CD&V dans les limbes

Ça tombe assez mal pour le CD&V, qui aurait bien voulu se refaire la chique après deux sondages consécutifs assez catastrophiques avec à peine 10% d’intention de vote. Le sondage de la VRT montre que le parti perd des voix à gauche et à droite et que le CD&V ne peut revendiquer aucun thème particulier. Les chrétiens-démocrates sont dans les limbes et les raisons sont nombreuses : pas de personnalité encore marquante au gouvernement fédéral, Hilde Crevits, la star du parti, est dans l’ombre de Jan Jambon dans le gouvernement flamand, la communication du président Joachim Coens est critiquée : il admet d’ailleurs lui-même, qu’il peut faire mieux. Et donc rien de tel qu’un dossier relativement consensuel au nord du pays, l’asile et la migration, pour tenter de relancer la machine. Finalement, sauf grande surprise, il n’en sera rien. Il faudra bien, à un moment, que le CD&V s’y retrouve dans cette Vivaldi dans laquelle il est rentré à reculons. Et on ne voit rien pas grand-chose, à part l’institutionnel, qui pourrait servir de trophée au CD&V, un CD&V qui apparaît comme le maillon faible de la Vivaldi.

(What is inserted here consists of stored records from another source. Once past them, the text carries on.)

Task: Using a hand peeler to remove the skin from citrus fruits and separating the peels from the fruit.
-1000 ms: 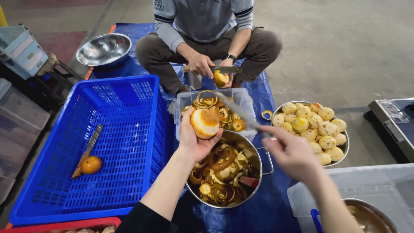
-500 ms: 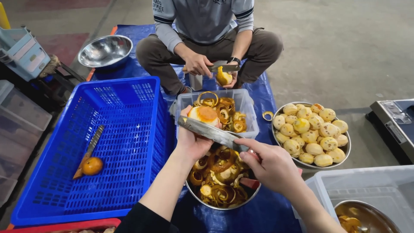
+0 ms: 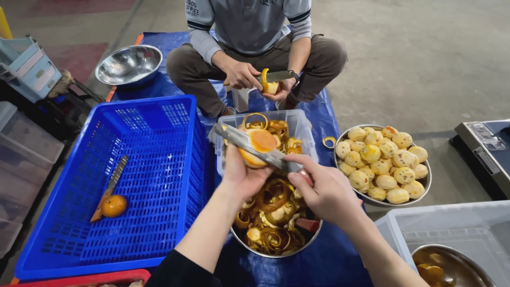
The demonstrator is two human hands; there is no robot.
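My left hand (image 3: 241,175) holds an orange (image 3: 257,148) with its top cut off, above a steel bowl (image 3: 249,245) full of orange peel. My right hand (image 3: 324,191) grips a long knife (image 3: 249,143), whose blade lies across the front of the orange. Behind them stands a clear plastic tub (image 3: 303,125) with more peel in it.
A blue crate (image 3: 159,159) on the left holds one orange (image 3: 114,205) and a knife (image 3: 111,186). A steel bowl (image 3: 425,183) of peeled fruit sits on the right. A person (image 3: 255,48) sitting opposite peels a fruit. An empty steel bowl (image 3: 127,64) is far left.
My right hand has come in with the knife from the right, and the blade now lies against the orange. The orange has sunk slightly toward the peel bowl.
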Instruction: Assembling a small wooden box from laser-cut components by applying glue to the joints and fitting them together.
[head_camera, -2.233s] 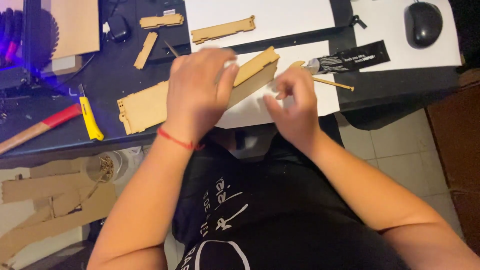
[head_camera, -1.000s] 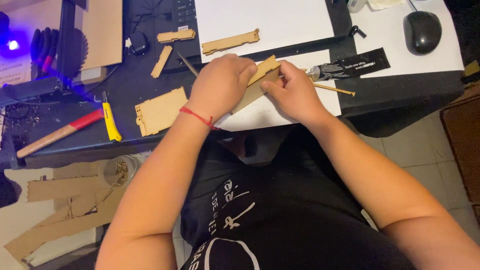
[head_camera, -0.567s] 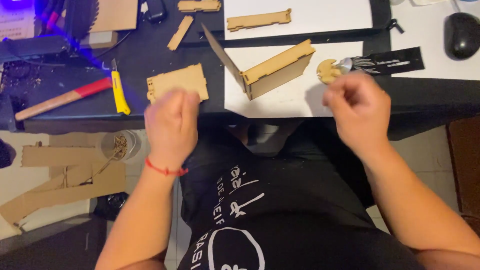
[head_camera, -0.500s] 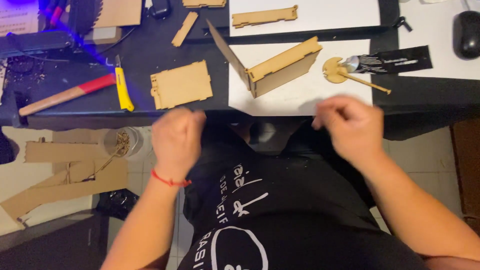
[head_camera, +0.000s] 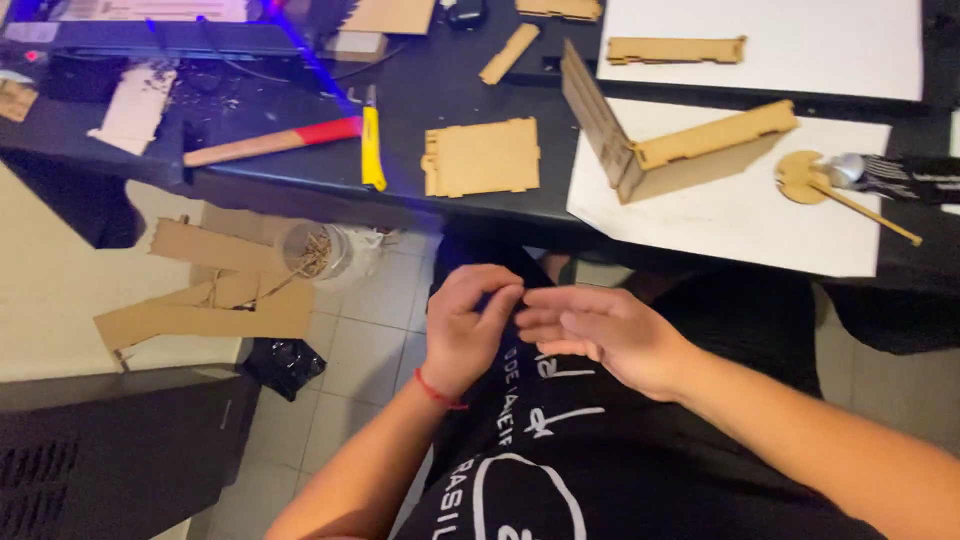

Ce week-end, les chrétiens-démocrates flamands ont revu leurs statuts, pour permettre plus de démocratie interne, dont, c’est une première hors partis écologistes : le choix des ministres ne sera une prérogative du président, mais une décision collégiale. Rien qui ne permettra au CD&V de revenir à 20%, l’objectif du président Coens. Rendez-vous en décembre pour un congrès programmatique, censé relancer la démocratie chrétienne flamande. Quelques semaines avant que le cdH ne refasse sa mue, côté francophone. Le centre politique est en crise, alors que la Belgique est dirigée par une coalition au centre. C’est ça aussi la politique.